As covered, giant payment processors like Alipay have also attempted to prevent crypto-related activity in China by banning accounts engaging in over-the-counter (OTC) bitcoin trading. However, local cryptocurrency exchanges and several others located in countries abroad have reportedly found ways to remain accessible to Chinese traders.

124 Crypto Exchanges Still Accessible

According to the South China Morning Post (SCMP) and the state-owned Shanghai Securities Times, the nation’s regulators identified 124 digital asset exchanges that have “illegally” been providing crypto trading services to Chinese residents. In order to bypass the government-led crackdown, the exchanges have been frequently modifying their domain names.

These regular (and intentional) changes in the names and addresses of crypto websites have now made it difficult to effectively shut down digital currency trading in China, the SCMP noted. Moreover, many local exchanges have shifted their operations and servers to locations outside of mainland China, making it almost impossible to track and prevent cryptocurrency trading.

Commenting on the challenges Chinese regulators are facing as they attempt to restrict crypto trading, Hong Kong-based exchange TideBit’s COO Terence Tsang revealed: 

“The latest warning and potentially increased monitoring of foreign platforms is targeted at a batch of smaller exchanges that had claimed to be foreign entities, but are in fact operating in China claiming they have outsourced their operations to a Chinese company.

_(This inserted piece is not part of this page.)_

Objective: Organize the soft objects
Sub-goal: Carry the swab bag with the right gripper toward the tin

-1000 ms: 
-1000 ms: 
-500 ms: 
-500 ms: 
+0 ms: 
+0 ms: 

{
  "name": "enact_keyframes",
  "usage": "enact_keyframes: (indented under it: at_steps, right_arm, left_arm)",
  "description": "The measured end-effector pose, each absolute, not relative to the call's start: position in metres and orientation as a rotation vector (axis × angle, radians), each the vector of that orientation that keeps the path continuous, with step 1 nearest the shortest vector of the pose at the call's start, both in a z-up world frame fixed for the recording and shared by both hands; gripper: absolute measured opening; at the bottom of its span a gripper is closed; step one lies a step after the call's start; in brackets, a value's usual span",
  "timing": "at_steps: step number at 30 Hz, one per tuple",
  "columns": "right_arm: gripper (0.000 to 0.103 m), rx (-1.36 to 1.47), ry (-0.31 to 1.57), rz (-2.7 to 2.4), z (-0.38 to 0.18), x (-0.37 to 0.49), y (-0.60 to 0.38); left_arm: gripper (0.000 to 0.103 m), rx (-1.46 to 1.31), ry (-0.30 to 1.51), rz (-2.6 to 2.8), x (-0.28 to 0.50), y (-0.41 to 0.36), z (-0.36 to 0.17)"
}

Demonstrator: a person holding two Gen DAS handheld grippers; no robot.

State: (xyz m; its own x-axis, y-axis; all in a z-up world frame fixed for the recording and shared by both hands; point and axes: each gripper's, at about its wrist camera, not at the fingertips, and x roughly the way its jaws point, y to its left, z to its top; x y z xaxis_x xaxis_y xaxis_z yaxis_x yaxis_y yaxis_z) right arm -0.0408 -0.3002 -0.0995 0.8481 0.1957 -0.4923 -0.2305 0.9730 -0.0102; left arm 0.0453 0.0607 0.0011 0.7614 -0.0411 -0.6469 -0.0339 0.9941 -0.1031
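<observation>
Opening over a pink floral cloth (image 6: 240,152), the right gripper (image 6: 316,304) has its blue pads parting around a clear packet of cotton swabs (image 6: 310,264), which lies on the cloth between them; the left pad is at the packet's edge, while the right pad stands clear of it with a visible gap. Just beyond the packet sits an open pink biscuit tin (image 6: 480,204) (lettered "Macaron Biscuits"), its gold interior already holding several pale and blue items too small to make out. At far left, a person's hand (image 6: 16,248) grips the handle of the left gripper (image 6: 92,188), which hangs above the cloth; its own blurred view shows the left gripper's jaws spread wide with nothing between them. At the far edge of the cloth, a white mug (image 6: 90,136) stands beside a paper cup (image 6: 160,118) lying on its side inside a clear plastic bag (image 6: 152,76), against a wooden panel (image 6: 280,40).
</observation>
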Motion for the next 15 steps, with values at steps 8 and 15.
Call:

Those exchanges whose website landing pages are in Chinese have drawn particular scrutiny by regulators.”

Terence Tsang

Crypto Trading Volume Drops 33%

In response to reports of the Chinese government increasing its scrutiny over illegal digital asset exchanges, crypto trading volume in the country reportedly dropped 33%. Presumably, as local traders transferred their crypto assets to cold storage to avoid potential risks of losing their funds in case the exchanges get shut down.

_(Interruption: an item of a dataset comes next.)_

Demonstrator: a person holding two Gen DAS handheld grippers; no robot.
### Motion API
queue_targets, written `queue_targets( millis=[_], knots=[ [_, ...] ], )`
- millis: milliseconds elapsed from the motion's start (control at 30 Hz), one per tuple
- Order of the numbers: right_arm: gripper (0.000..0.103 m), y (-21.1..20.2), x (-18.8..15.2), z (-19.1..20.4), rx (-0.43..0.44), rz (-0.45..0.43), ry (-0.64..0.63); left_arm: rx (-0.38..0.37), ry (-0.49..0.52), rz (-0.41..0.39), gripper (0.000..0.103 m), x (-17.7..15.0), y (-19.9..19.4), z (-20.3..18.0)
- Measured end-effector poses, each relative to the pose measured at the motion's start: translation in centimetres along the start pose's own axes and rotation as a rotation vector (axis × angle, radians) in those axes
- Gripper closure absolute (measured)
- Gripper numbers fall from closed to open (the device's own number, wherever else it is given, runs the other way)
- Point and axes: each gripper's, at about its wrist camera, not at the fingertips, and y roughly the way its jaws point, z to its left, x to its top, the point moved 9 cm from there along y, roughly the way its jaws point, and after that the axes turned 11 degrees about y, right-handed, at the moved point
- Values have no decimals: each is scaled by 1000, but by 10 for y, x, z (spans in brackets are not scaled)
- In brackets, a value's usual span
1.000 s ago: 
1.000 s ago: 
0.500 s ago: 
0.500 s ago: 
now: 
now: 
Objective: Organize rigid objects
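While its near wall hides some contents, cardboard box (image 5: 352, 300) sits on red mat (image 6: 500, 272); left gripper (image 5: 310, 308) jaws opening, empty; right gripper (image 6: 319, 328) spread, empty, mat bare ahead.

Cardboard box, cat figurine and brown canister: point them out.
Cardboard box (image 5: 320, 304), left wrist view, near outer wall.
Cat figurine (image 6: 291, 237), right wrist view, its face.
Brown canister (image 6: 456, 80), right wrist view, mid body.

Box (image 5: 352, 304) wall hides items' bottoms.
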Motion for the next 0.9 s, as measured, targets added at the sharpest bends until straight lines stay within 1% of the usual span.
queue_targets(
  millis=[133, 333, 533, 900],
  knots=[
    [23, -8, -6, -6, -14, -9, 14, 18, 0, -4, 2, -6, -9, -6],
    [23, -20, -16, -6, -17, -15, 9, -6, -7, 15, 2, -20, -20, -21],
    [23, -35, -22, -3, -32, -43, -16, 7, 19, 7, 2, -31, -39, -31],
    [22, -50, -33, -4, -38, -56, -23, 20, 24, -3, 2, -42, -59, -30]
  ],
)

As covered, Chinese crypto investors had already been engaging in peer-to-peer (P2P) trading when the nation’s government moved toward banning digital currency exchanges and initial coin offerings (ICOs) last year. These types of transactions usually involve transferring cryptocurrencies from one user wallet to another, without requiring a centralized exchange.

In most cases, a virtual private network (VPN) service is used to bypass the Great Firewall of China and then fiat currency is converted to Tether (USDT). The USDT is then used to pay for cryptocurrencies the user wants to purchase.

The majority of expats in China and many local citizens and businesses use VPN services to access popular websites like Facebook, Google, and Youtube which, among numerous others, have been blocked in the country.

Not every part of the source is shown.